Через долгие годы разлуки стареющая оперная дива вновь встретила своего друга, ныне знаменитого и обласканного славой. Чайковский ни единым словом не обмолвился ей о том, какие перенёс страдания от разлуки. Он по-прежнему любит свою Дезире и приносит ей щедрый дар – шесть романсов, написанных специально для её слабеющего голоса. В отличии от Чайковского, Дезире не может удержаться от признания возлюбленному, что принесла себя в жертву во имя его великого будущего: «Постоянно, все годы и все дни, все часы и минуты я счастлива – тем, что знаю: в каждом вашем произведении есть частичка и моего участия. Частичка моей жертвы».
Казалось бы, ничего, кроме новой боли, её откровения композитору не могут принести. И читатель поспешно думает: «Чайковский жестоко страдает от своей жертвы, а Дезире ею любуется. Вот и вся разница».
Но мудрый Чайковский потрясен словами Дезире о «желанной жертве». Теперь он знает: покаяние грешнику необходимо, но одного только раскаянья недостаточно для освобождения от последствий греха. Нужна искупительная жертва, равносильная содеянному. Только через самопожертвование приходит душевное очищение. И композитор искренне восклицает: «Ваше счастье в желанной жертве. В желанной. Но, как и моё! Господи! Да, тысячу раз – да! Истинно. Подлинно. Желанная жертва – и есть выход к счастью. Желание жертвы. Иначе покаяние неискренне. Господи, это оно. Оно. Я знаю, как напишу, как написать новый финал! Знаю».
Но путь к «новому финалу» долог и тернист… Прошло немало лет, прежде чем Чайковский нашел тот единственно верный, «нелживый» финал, который по воле судьбы стал завершением непростой жизни великого русского композитора. Это финал Шестой (Патетической) симфонии. Им и завершается пьеса Василия Дворцова…
По окончании своего большого вдохновенного труда Дворцов в частной переписке признавался: «Закончил пьесу, исполнил давным-давно обещанное. Обещанное и профессиональным чайковсковедам (в том же Воткинске, сидючи за роялем, подаренным будущему композитору его мамой) и поклонникам творчества нашего гения, и просто людям, далёким от классической музыки, но горящим сохранением чести русской культуры.

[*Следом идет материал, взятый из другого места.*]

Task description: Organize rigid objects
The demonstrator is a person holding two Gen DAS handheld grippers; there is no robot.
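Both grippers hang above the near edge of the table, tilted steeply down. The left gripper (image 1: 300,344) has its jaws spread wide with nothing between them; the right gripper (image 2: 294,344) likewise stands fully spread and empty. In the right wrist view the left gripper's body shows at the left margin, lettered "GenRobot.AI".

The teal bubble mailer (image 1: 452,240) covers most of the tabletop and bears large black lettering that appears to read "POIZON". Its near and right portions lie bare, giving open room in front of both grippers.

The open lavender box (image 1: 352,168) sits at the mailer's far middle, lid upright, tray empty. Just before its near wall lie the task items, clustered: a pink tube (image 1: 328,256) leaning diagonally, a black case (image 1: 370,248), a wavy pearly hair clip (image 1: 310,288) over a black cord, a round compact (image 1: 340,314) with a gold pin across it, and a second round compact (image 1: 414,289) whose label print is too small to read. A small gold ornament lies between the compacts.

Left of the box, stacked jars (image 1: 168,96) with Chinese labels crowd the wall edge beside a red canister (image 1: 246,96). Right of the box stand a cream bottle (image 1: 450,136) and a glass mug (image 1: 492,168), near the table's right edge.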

Я обещал рассказать историю создания симфонии Чайковского «Манфред», и почему с этого произведения началось возвращение Петра Ильича в Церковь. С чтением (восемь лет!!) Священного писания с плотными комментариями на полях. С принятием таинств исповеди и причастия. Насколько получилось, пока не могу судить».
Судить, конечно, будут читатели… Тем, кто хочет прочитать пьесу Василия Дворцова «Чайковский. Новый финал», предлагаем найти её в интернете по ссылке https://litsota.ru/chajkovskij-novyj-final/
Надеемся, что пьесу прочтут театральные режиссеры, и она будет поставлена в театре. Рано или поздно это обязательно случится, мы верим в это совершенно. Как верим, что пьеса понравится всем, кому дорог Петр Ильич Чайковский, гордость и слава русской музыки, наш верный и добрый друг всей нашей жизни.